I’m sporting a red bruise high in the middle of my forehead that Mikhail Gorbachev would envy. Friday, after throwing a log on a fire in the middle of the field, I raised up and whacked my head on a low-hanging limb. More about that below.

Wednesday, at Alpha Cottingham’s funeral, evangelistic singer (and her husband W.O’s cousin) Ronnie Cottingham provided special music and told a story about this wonderful pastor’s wife. “Miss Alpha called to ask if I could come and do a full one-hour concert. I told her I could if the preacher invited me. He did and we worked it out. The night of the concert, I came in and got set up and started singing — but Alpha wasn’t in the crowd. I checked and discovered she was keeping the nursery. No one else was available, so she took care of the little ones so others could attend the concert.”

The pastor’s wife has a servant heart.

Early in the week, Margaret suggested I ought to go see my Mom for Thanksgiviing. I’d thought about it. I’ve not been home in several months and it’s a seven hour drive, but at Mom’s age (nearing 93), I need to get there when I can. So, Thursday morning, I left the city early and drove to north Alabama (the family farm is five miles north of Nauvoo, AL). I’d asked the family to save some leftovers for my supper. Leftovers where my Mom and sisters are concerned would be a feast anywhere.

After supper, we did something we’ve not done in a couple of years: played rummy. This card game has been our family’s pastime since Dad taught us to play when we were children. My brother Ron and I played sister Patricia and her husband James. How the game turned out is never the point; the fellowship and camaraderie is. And that’s how it came about that we received the best laugh of the week from our Mom.

We were in the midst of the card game and enjoying the fellowship. James happened to mention that one of his co-workers for the phone company, many years ago, was a part-time preacher. They were working out of town and one night, James walked into the man’s hotel room and found two Playboy magazines laying on the bed. The man recovered quickly and said, “James, look what was laying on the floor when I checked into this room today!” Um hummm. Sure.
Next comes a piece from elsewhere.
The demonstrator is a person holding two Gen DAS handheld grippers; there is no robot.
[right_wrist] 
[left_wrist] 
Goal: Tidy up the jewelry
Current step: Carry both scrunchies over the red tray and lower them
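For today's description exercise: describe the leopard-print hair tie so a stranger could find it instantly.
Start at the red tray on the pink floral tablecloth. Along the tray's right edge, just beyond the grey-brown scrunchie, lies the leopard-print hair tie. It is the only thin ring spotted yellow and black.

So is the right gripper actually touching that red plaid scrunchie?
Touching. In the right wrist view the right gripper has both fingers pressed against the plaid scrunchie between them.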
I had my own contribution to the story. “When our younger son Marty was four years old, we were living in an apartment complex in Jackson, Mississippi. One day, he found a Playboy out behind the building. When Margaret tried to take it from him, he wouldn’t let her have it. ‘It’s mine,’ he kept insisting.”

They all smiled. Then from the kitchen, Mom said, “Why? He was only four. He couldn’t read.”

A pure heart.

(Everyone around the table agreed that Mom has probably never even seen that magazine.)

Now, about that tree burning.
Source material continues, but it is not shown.